Wingshooters

L'ouvrage:
À huit ans, Michelle LeBeau va vivre chez ses grands-parents, Charlie et Helen, à Deerhorn, petit village du Wisconsin. Les habitants, très repliés autour de l'espèce de communauté qu'ils forment, acceptent mal l'enfant parce que sa mère est japonaise. Un jour, c'est la panique: un couple de noirs (les Garrett) s'installe à Deerhorn et y travaille.

Critique:
Ce roman m'a rappelé The year the colored sisters came to town, de Jacqueline Guidry, The wonder of Charlie Anne, de Kimberly Newton Fusco, Aurora Kentucky, de Carolyn D Wall, Out of darkness, d'Ashley Hope Perez, et Ne tirez pas sur l'oiseau moqueur, d'Harper Lee. On retrouve des thèmes abordés de manière complémentaire ou sous un autre angle. C'est une lecture assez dure psychologiquement, mais enrichissante.

L'histoire est racontée du point de vue d'une enfant qui est à la fois spectatrice et au coeur de l'action. Sans être aussi primesautière que Vivian Leigh (l'héroïne du roman de Jacqueline Guidry), ni aussi déterminée que Charlie Anne et Scout, Michelle perçoit tout ce qui se joue à Deerhorn en cette année 1974. Elle est très lucide quant à ce qu'elle ressent et ce qu'elle devine chez les autres. Bien sûr, son regard d'adulte racontant les faits des décennies plus tard met des mots sur les sensations que l'enfant n'a pas toujours pu nommer. Les sentiments de la narratrice vis-à-vis de son grand-père, par exemple, sont complexes, parce que celui-ci est plein de contradictions, et qu'elles ne sont pas anodines. La fillette ne peut se cacher qu'à l'instar de beaucoup d'habitants du village, Charlie est raciste, qu'il refuse de voir que le traitement appliqué aux Garrett est le même que celui infligé à sa petite-fille. Il vit très bien avec cela: pour lui, Michelle est une exception parce qu'elle est de son sang. Cela annule sa «différence» à ses yeux. Notre jeune héroïne, elle, ne parvient pas à vivre avec cette simplification. En outre, les non-dits sont légion. L'enfant devra faire le point sur ses sentiments seule: les affronter, les analyser, les digérer, les accepter. L'ambivalence de Charlie est une des forces du roman. Il ne peut être caractérisé par un seul paramètre. Cela ne se retrouve pas uniquement dans le fait qu'il est raciste. Il aime ses chiens et en prend soin, mais il adore chasser. Vous me direz que cela peut ne pas être incompatible: il bichonne ses chiens pour que ceux-ci soient de bons chasseurs...

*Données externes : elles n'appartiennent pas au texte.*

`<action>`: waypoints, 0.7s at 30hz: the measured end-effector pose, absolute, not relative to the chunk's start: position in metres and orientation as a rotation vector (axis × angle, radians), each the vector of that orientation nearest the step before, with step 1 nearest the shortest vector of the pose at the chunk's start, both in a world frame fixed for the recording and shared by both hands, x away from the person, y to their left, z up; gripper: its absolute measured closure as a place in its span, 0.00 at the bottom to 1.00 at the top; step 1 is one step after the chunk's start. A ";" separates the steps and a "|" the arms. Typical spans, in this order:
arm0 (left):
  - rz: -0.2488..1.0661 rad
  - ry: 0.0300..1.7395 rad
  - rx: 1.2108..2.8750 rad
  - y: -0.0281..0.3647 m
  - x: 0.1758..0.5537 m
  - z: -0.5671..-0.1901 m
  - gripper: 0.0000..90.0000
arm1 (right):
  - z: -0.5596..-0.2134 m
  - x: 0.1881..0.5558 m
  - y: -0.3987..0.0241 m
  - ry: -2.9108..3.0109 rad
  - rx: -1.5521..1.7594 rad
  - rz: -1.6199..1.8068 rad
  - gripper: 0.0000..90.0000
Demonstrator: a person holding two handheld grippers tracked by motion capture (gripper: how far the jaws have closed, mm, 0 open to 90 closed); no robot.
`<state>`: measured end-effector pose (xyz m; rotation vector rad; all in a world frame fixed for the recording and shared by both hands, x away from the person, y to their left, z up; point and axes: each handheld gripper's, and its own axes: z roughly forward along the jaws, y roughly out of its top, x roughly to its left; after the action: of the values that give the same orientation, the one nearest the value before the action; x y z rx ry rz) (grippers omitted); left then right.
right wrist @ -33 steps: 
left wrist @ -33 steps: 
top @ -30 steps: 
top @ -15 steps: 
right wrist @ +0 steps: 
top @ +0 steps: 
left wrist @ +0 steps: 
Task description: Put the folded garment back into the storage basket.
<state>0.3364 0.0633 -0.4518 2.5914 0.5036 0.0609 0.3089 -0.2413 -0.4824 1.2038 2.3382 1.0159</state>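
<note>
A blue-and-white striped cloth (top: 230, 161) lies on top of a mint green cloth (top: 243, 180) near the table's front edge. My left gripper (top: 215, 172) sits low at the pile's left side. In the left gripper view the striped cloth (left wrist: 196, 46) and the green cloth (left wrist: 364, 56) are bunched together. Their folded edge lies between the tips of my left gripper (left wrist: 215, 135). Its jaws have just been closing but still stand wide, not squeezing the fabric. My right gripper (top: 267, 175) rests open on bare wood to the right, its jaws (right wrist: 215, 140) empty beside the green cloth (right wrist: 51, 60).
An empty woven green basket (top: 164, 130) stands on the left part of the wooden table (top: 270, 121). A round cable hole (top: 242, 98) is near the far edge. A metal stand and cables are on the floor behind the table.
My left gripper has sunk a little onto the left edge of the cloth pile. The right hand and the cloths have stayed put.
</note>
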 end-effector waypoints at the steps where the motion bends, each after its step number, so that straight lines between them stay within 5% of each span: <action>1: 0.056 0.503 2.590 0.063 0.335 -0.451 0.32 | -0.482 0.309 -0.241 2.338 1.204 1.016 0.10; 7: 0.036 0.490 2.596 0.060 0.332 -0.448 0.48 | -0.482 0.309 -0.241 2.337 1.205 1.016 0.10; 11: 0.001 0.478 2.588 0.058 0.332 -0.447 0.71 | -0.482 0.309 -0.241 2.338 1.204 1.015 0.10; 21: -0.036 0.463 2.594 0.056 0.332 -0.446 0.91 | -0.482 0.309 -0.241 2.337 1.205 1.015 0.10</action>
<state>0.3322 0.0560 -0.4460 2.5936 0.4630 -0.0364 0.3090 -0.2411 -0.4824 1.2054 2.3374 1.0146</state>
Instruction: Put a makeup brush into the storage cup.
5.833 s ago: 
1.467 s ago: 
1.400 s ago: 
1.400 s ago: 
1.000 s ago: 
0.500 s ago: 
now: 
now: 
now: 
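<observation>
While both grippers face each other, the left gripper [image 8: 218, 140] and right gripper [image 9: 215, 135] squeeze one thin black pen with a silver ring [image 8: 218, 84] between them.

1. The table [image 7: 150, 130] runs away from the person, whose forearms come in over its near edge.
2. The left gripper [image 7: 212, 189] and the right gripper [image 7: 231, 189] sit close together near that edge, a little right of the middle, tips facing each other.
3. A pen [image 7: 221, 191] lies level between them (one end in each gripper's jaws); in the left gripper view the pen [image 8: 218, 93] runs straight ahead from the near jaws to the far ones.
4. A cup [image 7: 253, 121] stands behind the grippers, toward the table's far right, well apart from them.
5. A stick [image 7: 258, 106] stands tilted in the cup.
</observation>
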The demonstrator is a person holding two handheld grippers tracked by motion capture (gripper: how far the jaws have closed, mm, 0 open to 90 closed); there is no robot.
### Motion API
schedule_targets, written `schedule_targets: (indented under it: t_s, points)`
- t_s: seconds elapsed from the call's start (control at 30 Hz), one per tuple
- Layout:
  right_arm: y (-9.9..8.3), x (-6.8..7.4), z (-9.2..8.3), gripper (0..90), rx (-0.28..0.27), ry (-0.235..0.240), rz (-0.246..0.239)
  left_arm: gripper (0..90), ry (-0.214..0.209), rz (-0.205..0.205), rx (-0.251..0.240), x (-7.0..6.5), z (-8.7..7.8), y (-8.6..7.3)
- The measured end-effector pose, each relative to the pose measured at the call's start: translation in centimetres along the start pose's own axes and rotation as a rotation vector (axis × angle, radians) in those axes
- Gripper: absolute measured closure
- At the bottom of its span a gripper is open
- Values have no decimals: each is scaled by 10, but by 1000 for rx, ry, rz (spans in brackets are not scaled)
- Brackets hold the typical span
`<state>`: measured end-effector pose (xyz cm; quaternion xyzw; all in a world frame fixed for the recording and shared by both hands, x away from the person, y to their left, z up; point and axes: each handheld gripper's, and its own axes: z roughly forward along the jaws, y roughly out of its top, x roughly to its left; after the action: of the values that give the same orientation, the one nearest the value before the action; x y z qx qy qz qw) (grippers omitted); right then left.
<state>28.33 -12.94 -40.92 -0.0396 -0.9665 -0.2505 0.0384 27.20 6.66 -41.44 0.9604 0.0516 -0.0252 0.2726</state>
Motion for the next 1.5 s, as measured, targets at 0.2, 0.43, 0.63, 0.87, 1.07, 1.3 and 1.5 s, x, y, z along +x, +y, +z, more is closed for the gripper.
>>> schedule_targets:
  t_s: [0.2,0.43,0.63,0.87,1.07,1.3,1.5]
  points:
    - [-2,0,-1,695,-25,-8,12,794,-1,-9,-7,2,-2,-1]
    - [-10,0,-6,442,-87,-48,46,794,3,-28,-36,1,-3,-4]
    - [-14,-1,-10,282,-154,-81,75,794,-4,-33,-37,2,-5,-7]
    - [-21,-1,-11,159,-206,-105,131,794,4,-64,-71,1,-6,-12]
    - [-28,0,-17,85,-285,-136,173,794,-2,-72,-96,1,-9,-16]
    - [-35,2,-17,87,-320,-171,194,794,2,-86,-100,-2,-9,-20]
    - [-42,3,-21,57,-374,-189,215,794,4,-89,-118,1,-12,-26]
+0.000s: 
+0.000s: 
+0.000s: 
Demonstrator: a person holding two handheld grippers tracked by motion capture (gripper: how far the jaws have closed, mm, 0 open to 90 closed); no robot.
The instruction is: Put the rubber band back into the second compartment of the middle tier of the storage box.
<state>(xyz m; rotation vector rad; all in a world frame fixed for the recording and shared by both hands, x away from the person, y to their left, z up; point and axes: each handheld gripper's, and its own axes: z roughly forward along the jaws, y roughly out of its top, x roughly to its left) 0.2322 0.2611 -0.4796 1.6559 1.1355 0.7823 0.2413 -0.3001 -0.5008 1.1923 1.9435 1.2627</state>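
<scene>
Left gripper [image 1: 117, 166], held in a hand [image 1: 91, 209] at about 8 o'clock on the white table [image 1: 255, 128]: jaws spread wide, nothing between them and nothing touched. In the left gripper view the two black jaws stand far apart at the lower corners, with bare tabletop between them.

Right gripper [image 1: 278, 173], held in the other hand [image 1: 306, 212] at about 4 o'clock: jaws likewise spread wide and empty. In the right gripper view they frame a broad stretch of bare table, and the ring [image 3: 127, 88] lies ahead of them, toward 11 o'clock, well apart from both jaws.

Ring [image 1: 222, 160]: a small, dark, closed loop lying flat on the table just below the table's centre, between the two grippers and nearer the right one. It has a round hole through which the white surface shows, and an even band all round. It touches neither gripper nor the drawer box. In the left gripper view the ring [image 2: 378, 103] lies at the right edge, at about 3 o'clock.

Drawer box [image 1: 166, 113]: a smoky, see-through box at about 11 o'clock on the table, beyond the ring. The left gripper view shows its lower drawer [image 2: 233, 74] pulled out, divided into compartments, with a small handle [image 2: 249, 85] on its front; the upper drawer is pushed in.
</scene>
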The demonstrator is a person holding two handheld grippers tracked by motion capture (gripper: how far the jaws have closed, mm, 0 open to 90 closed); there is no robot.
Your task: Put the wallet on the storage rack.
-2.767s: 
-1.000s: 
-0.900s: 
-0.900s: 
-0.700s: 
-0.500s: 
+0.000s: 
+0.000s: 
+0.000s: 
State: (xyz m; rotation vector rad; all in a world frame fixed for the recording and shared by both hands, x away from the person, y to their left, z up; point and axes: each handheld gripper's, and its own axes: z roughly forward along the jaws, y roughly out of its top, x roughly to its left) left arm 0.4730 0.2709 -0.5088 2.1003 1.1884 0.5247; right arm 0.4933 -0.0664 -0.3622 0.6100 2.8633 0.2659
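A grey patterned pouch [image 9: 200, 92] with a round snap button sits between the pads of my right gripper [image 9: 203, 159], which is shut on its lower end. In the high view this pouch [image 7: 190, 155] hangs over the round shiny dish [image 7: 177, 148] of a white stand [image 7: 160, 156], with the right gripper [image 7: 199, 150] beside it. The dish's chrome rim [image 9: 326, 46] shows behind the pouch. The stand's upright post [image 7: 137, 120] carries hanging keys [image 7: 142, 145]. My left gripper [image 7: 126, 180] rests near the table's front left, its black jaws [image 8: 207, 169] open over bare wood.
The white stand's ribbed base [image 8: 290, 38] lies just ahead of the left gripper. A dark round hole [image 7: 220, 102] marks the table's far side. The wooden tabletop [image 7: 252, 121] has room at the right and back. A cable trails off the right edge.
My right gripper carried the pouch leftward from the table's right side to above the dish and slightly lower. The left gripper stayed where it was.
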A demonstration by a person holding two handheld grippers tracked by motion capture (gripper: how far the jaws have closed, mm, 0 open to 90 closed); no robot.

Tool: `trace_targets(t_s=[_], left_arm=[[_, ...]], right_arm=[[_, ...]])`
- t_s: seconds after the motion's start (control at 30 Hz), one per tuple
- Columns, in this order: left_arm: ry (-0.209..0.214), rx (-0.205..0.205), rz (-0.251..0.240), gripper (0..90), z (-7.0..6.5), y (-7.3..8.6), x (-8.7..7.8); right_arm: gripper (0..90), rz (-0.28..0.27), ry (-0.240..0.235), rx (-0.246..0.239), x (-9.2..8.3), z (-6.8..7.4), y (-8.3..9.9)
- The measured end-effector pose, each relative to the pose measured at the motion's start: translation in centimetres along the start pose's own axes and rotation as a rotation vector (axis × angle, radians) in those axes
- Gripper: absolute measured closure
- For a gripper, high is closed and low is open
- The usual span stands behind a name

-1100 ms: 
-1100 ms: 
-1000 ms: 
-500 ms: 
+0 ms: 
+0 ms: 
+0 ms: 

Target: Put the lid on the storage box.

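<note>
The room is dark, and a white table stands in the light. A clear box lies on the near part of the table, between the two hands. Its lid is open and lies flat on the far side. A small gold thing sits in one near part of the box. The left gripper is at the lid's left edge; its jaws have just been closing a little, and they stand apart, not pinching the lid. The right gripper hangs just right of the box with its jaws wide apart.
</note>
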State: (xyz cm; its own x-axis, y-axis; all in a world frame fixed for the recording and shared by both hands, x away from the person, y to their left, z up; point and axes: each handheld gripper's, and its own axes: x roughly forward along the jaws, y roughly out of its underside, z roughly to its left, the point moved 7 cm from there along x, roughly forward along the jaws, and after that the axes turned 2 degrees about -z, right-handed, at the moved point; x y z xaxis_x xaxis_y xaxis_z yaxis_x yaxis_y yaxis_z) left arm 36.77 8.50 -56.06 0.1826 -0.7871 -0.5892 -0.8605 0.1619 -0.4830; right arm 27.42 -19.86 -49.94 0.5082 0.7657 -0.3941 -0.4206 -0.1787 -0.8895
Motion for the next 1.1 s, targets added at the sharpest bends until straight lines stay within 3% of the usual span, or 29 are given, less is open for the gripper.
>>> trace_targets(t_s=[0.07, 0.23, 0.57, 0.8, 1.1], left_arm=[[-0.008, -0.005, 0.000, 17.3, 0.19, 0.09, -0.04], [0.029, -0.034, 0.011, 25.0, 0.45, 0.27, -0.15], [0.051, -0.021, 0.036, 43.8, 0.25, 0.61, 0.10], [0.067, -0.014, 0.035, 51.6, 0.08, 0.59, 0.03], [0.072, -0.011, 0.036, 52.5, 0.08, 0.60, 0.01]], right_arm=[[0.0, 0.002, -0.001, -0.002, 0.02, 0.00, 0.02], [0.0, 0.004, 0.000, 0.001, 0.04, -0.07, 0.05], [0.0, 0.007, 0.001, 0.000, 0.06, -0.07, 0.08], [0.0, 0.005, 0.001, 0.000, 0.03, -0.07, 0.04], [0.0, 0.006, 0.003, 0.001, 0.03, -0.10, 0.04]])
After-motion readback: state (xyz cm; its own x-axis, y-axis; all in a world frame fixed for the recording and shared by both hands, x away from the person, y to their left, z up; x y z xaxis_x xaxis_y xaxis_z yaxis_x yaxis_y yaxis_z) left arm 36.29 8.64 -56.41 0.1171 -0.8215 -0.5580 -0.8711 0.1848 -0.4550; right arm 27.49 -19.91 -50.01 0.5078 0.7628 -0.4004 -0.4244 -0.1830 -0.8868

Le racisme des villageois est assez violent: certaines discussions sont effrayantes. À Deerhorn, cela vient surtout du fait qu'on n'aime pas ce qui est différent, et qu'on a peur de ce qui semble trop exotique. Cependant, rien n'excuse la fermeture d'esprit et l'ignorance des villageois. Certains se démarquent un peu, comme Jim, qui, au départ, fait partie de la bande d'amis de Charlie, et qui a beaucoup de courage lorsqu'il s'agit d'aller contre ce que veulent deux d'entre eux. C'est un peu pareil pour Helen, qui, tant que les choses sont tues, parvient à vivre avec ce malaise dû au fait qu'elle se cache la vérité, et qui, à partir du moment où le docteur Gordon met des mots précis sur les faits, est obligée de voir la réalité. Tout comme pour Michelle (qui le fait seule), cela lui est douloureux. Helen souhaiterait continuer de trouver d'autres explications à certains faits, de prétendre qu'il est mal de se mêler des affaires des autres, mais cela ne lui est plus possible. Ce gouffre entre ce qu'on se raconte en se convainquant que c'est vrai et ce qu'on sait être vrai tout en se disant que si on ne l'exprime pas, cela n'a pas de réalité ou de prise, engendre un malaise, une sensation d'oppression qui a cours pendant presque tout le roman.

La version audio que j'ai entendue a été enregistrée par Johanna Parker pour les éditions Recorded Books.

J'aime bien Johanna Parker, même si je n'ai pas lu grand-chose qu'elle a enregistré. Ici, elle parvient à faire des voix un peu différentes pour Charlie, Helen, Earl sans que cela soit affecté.